Bone Abstracts (2016) 5 OC5.5 | DOI: 10.1530/boneabs.5.OC5.5

The relationship between muscle strength and bone outcomes in ageing UK men

Ayse Zengin1, Stephen R Pye2, Michael J Cook2, Judith E Adams3, Frederick C W Wu4, Terrence W O’Neill2,5 & Kate A Ward1


1Medical Research Council Human Nutrition Research, Cambridge, UK; 2Faculty of Medical and Human Sciences, Arthritis Research UK Centre for Epidemiology, Institute of Inflammation and Repair, Manchester Academic Health Science Centre, University of Manchester, Manchester, UK; 3Radiology and Manchester Academic Health Science Centre (MAHSC), Manchester Royal Infirmary, Central Manchester University Hospitals NHS Foundation Trust and University of Manchester, Manchester, UK; 4Andrology Research Unit, Manchester Academic Health Science Centre (MAHSC), The University of Manchester, Manchester, UK; 5NIHR Manchester Musculoskeletal Biomedical Research Unit, Central Manchester NHS Foundation Trust, Manchester Academic Health Science Centre, Manchester, UK; 6MRC Lifecourse Epidemiology Unit, University of Southampton, Southampton, UK.

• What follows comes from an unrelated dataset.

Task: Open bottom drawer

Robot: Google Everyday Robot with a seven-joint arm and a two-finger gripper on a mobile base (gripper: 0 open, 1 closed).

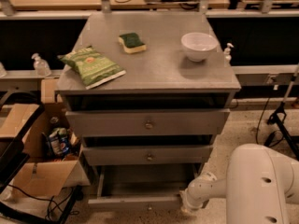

Morbidity and mortality are associated with osteoporosis and sarcopenia. There are few data describing the associations between functional measures of muscle and bone. Therefore, the aim of this study was to examine the associations of muscle strength and tibial bone outcomes in ageing men.

Men (n=301) aged 40–85 years were recruited in UK (201-White, 43-Black, 57-South-Asian). pQCT was performed at the 38 and 66% tibia with the outcome measures: cortical bone mineral content (Ct.BMC), cross-sectional area (CSA), and cross-sectional moment of inertia (CSMI). Muscle strength was assessed by jumping mechanography: a single 2-leg counter-jump to calculate muscle force (kN) and power (kW). Linear regression was used to explore the relationship between force and bone outcomes, adjusting for ethnicity, age, weight and height. Similar analyses were used to identify the effects of power and age, and included pairwise comparisons due to finding ethnicity-age interactions. Results are expressed as β-coefficients (95% CI) of percentage unit change in force/age.

Muscle force was a significant predictor of bone. At the 38% site, for every 1-unit increase in force, there was an increase of 8.5% (3.6, 13.4) in Ct.BMC; 9.3% (5.4, 13.2) in CSA and 18.6% (11.1, 26.2) in CSMI (all P<0.001). Similar effects were seen at the 66% site. There were no effects of ethnicity in force predicting tibial bone outcomes. Muscle power significantly declined with age in all groups: Whites (−1.9%; −2.1, −1.7), Blacks (−1.3%; −1.8, −0.8), South-Asians (−1.8%; −2.3, −1.3). There was a trend for an interaction with ethnicity in the power and age relationship, with a significant difference between White and Black men (P=0.03).

Muscle force positively predicted bone outcomes in ageing men. An absence of an ethnic effect suggests biomechanical adaptations are the main driver of this association. In contrast, the relationship between power and age was different between ethnicities suggesting a greater environmental influence which may contribute to falls.